Linus started Linux in 1991. He wrote part of the Linux kernel. But Ubuntu and other Linux-based operating systems are developed by thousands of talented developers, and only a very small part of the code in any Linux distro was written by Linus Thorvalds himself. So saying that he made "almost everything" from scratch - that's not really true.

Though RMS is probably the most important person in the world with regards to free software, I voted for Linus, because I like his more practical approach better than the idealistic (and sometimes not very realistic) approach of RMS.

phrostbyte
June 10th, 2008, 10:37 PM
Stallman. I admire his ideals and vision, but most of all I admire him for actually going out and making them happen instead of just saying, "This is how it should be."

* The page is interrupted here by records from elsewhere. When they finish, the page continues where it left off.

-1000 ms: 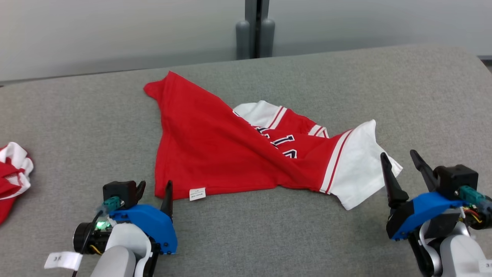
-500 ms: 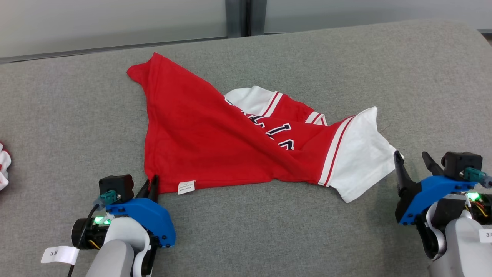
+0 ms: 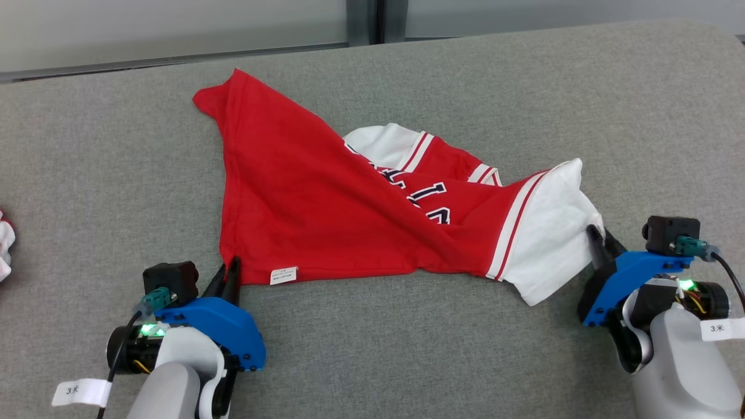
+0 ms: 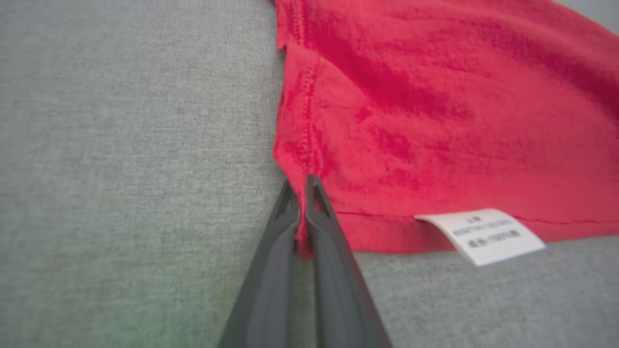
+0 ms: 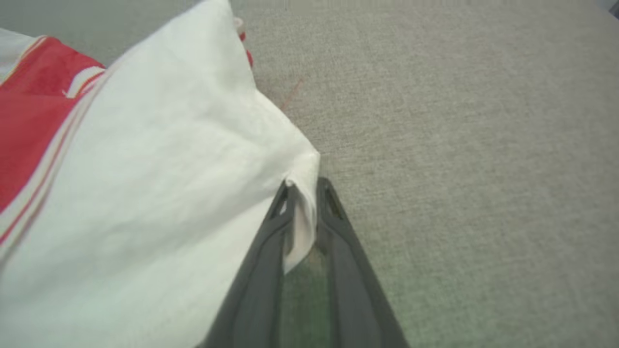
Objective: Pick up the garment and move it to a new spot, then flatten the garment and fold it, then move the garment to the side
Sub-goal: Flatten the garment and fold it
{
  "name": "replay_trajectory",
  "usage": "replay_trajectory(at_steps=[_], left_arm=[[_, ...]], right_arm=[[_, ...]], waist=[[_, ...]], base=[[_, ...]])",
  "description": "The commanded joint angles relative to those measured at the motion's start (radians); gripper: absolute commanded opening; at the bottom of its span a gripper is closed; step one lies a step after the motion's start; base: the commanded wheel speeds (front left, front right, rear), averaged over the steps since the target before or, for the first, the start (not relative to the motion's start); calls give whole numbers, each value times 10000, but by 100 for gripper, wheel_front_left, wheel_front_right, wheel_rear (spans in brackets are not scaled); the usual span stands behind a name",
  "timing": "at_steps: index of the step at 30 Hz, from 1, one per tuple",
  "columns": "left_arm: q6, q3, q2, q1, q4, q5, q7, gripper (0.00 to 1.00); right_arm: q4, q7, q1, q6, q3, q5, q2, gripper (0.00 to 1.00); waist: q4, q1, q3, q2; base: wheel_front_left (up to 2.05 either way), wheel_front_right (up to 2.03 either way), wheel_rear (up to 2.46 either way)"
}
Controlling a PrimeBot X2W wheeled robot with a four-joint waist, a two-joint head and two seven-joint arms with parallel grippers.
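Observation:
The garment [image 3: 326, 215] is a red jersey with white sleeves and dark lettering, lying crumpled across the grey table. My left gripper [image 3: 230, 272] is shut on its near left red hem corner; in the left wrist view the fingers [image 4: 319, 227] pinch the red cloth [image 4: 411, 121] beside a white label [image 4: 483, 234]. At the garment's right end my right gripper [image 3: 599, 238] is shut on the tip of the white sleeve [image 3: 553, 233]. From the right wrist, white cloth [image 5: 159, 193] is seen pinched between that gripper's [image 5: 303, 191] fingertips.
The grey cloth-covered table [image 3: 407, 361] spreads all around the garment, its far edge near a pale wall. Another red and white garment [image 3: 4, 244] peeks in at the left edge of the head view.
My left gripper closed on the red hem corner about half a second ago. My right gripper moved in to the white sleeve tip and closed on it. The head camera shifted.

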Motion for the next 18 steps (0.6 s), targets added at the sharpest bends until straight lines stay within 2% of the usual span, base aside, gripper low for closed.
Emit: replay_trajectory(at_steps=[1, 5, 10, 14, 18], left_arm=[[37, 61, -51, 252, -37, -126, -152, 0], [-116, 365, -199, 410, -825, -582, -766, 0], [-524, 904, -456, 690, -2544, -1778, -1143, 0], [-740, 1229, -307, 498, -4115, -2487, -791, 0], [-717, 1409, 98, -29, -5521, -3084, 334, 0]], right_arm=[[-155, -222, 208, 22, 145, 338, 68, 0], [-1395, -549, 674, 13, 490, 1019, 14, 0], [-3874, -113, 1336, 13, 597, 1500, -275, 0], [-6108, 625, 1674, 13, 645, 1612, -505, 0], [-8233, 1283, 1475, 13, 451, 1594, -720, 0]], waist=[[-91, -1, -179, 0], [-299, -1, -639, 0], [-525, -1, -1252, 0], [-637, -1, -1605, 0], [-651, -1, -1770, 0]], base=[[0, 0, 0], [0, 0, 0], [0, 0, 0], [0, 0, 0], [0, 0, 0]])
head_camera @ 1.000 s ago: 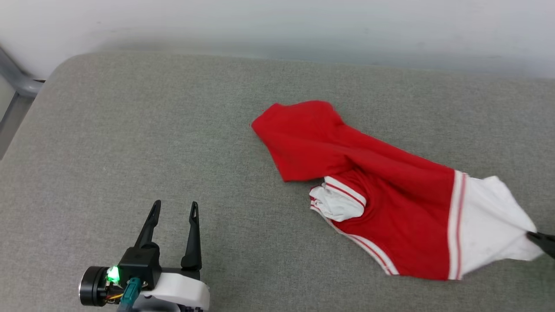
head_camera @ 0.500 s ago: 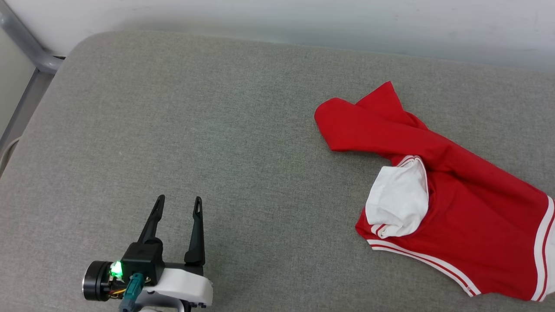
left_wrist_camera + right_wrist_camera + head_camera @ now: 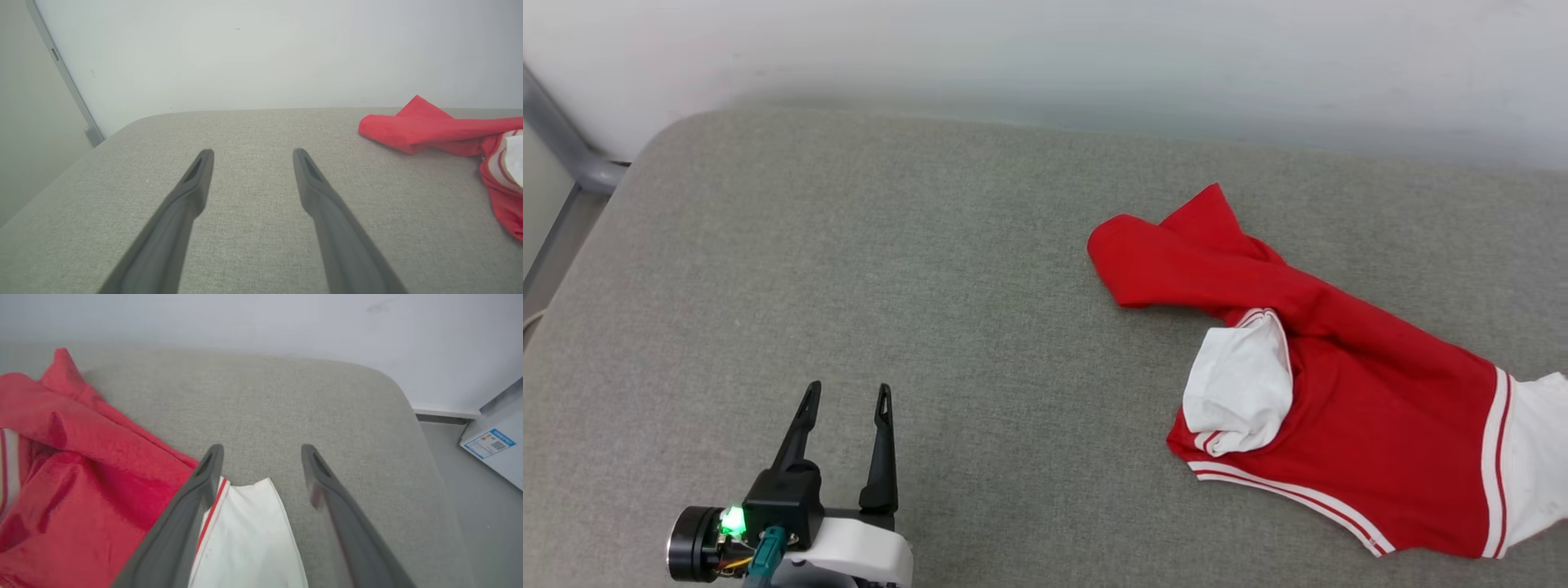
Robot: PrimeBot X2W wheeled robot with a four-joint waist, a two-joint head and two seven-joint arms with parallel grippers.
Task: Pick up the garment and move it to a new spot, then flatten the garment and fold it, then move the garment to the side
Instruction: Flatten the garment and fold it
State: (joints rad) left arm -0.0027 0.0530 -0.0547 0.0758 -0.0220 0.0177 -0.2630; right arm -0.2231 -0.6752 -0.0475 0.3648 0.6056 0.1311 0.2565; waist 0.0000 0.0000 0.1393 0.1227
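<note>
Looking down on a red jersey T-shirt bunched on the right part of the grey fabric-topped table, twisted along its length, with one white sleeve flopped over onto the red body and the other sleeve trailing toward the right edge of the head view. Found the right pincer apart, straddling that trailing sleeve, white cloth lying between the fingers in the wrist view, clamped on nothing. Found the left pincer apart too, low over bare fabric, well apart from the shirt. Judging by this: lying loose at a spot on the table, so likely through the first move; not yet flattened, not folded, not shifted to the side. Reckoning the bulk of the work ahead: untwist the body, free the flopped sleeve, spread flat, fold, then slide aside. No lettering or number on show, so probably printed side down or lost in the folds.
</note>
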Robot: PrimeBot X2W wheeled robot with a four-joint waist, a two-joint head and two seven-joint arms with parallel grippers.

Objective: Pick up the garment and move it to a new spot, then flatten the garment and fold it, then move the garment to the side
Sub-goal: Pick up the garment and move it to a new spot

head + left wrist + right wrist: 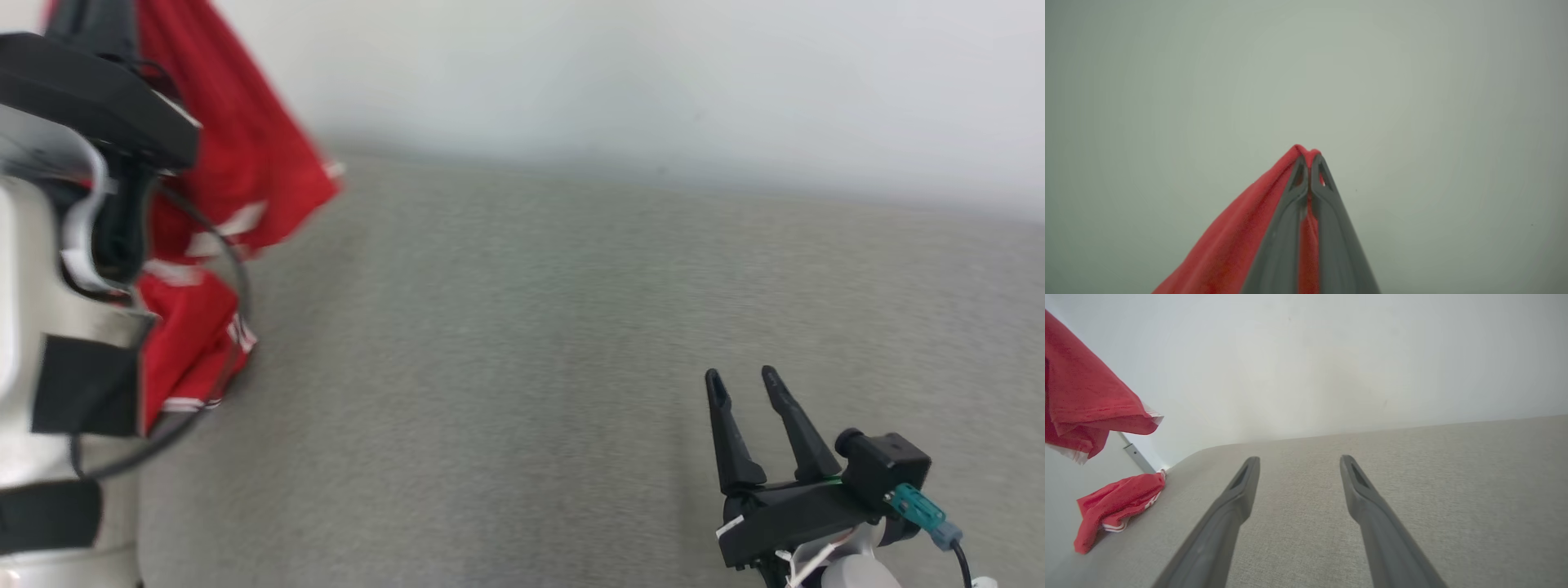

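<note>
The garment (245, 155) is red cloth with white stripes, hanging at the left of the head view. Its lower end (192, 351) rests bunched on the grey surface. In the left wrist view my left gripper (1309, 163) is shut on a fold of the garment (1229, 245), which drapes down to the left against the pale wall. My pale left arm (41, 269) hides part of the cloth. My right gripper (744, 377) is open and holds nothing, low over the surface at the lower right. From the right wrist, the raised garment (1081, 396) and its bunched end (1118, 498) lie far left of the right gripper (1299, 461).
A grey fabric-covered surface (531, 343) spreads across the middle and right and meets a pale wall (653, 73) at the back. In the right wrist view the surface (1412, 490) curves off at its left edge, next to a thin metal strip (1137, 457).
</note>
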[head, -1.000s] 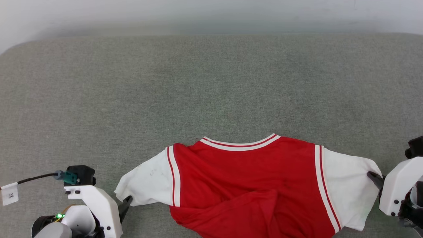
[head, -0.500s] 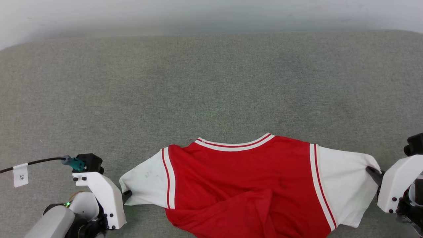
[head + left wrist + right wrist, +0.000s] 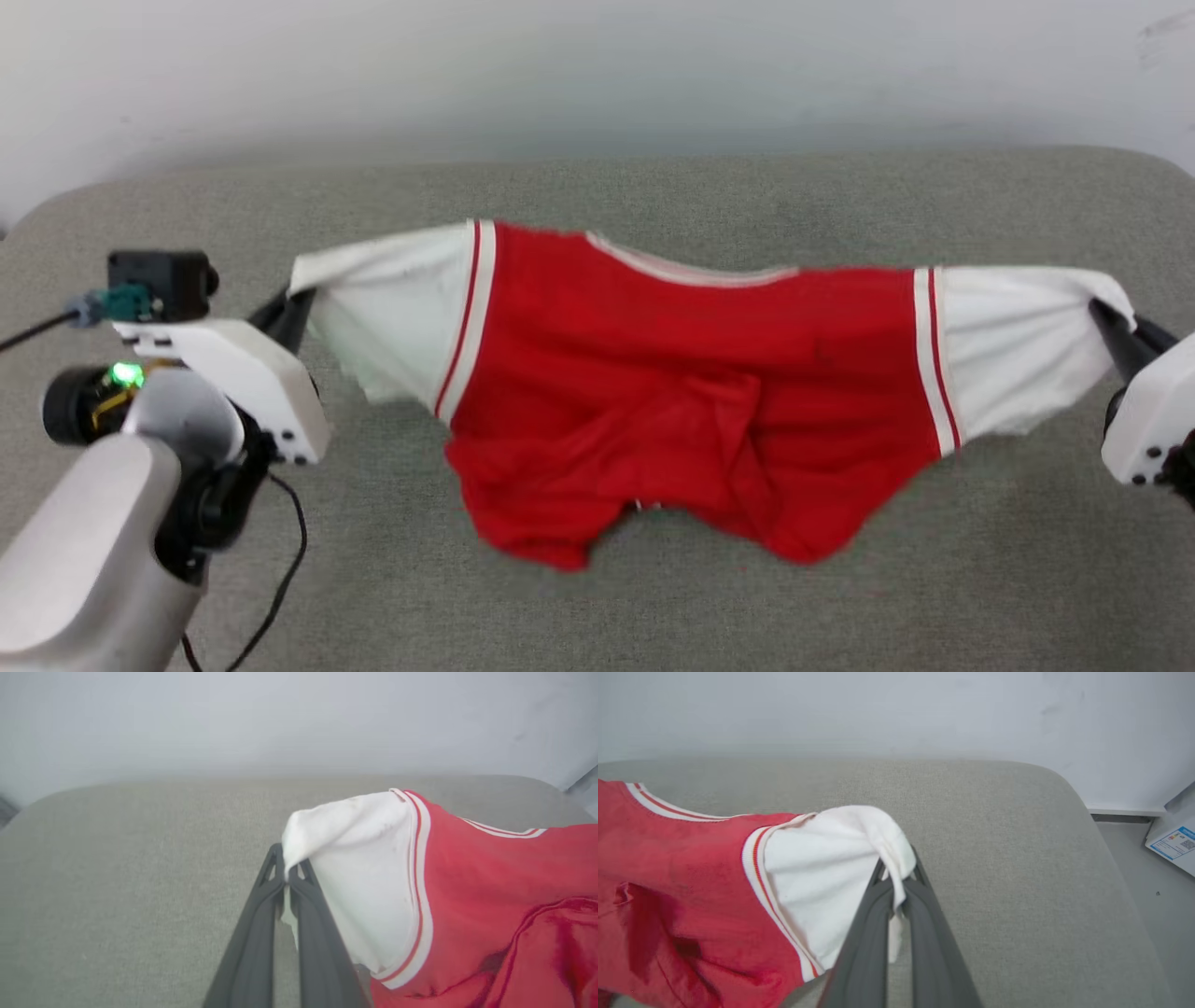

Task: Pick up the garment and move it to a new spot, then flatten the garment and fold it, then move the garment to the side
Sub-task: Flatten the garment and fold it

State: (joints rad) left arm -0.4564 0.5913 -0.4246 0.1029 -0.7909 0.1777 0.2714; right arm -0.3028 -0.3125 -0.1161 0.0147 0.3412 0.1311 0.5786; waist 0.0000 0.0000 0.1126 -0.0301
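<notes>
The grey woven bench (image 3: 653, 187) spreads under everything. Above it the garment (image 3: 691, 373) hangs stretched between the two hands. It is a red jersey of thin, slightly glossy fabric with a white sleeve panel at each end. Red-and-white striped trim sets off each panel, and the same trim runs along the neckline on its upper edge. The red body sags in creased folds below the line between the hands. The lowest folds seem to brush the bench, though the blur there leaves that uncertain. The left hand (image 3: 297, 303) is pinched tight on the outer corner of the white panel nearest it. The cloth bunches over its fingertips, and the jersey runs off toward the right hand (image 3: 1103, 313). That hand is likewise clamped on the opposite white corner, with fabric draped over its tips.
</notes>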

I appreciate Torvalds' software, but that's really his only contribution (other than narrow minded yet humorous commentary). In the grand scheme of things, he's just a programmer.

The craziest thing going on here though, is that a guy who values freedom over practicality is considered an "extremist". And wilder still, at least some of that is coming from a country founded by people who said things like "Give me liberty, or give me death!" Have we traded that mentality for "Give me liberty, or give me movies to watch!" ?

[-o<[-o<[-o<[-o<

Thank you for this insightful post.

Sef
June 10th, 2008, 10:55 PM
Linus, obviously. He made almost everything from the scratch.

That is not correct. Linus made the kernel from scratch. Everything else was made by RMS (or the GNU Group, which he founded) by scratch.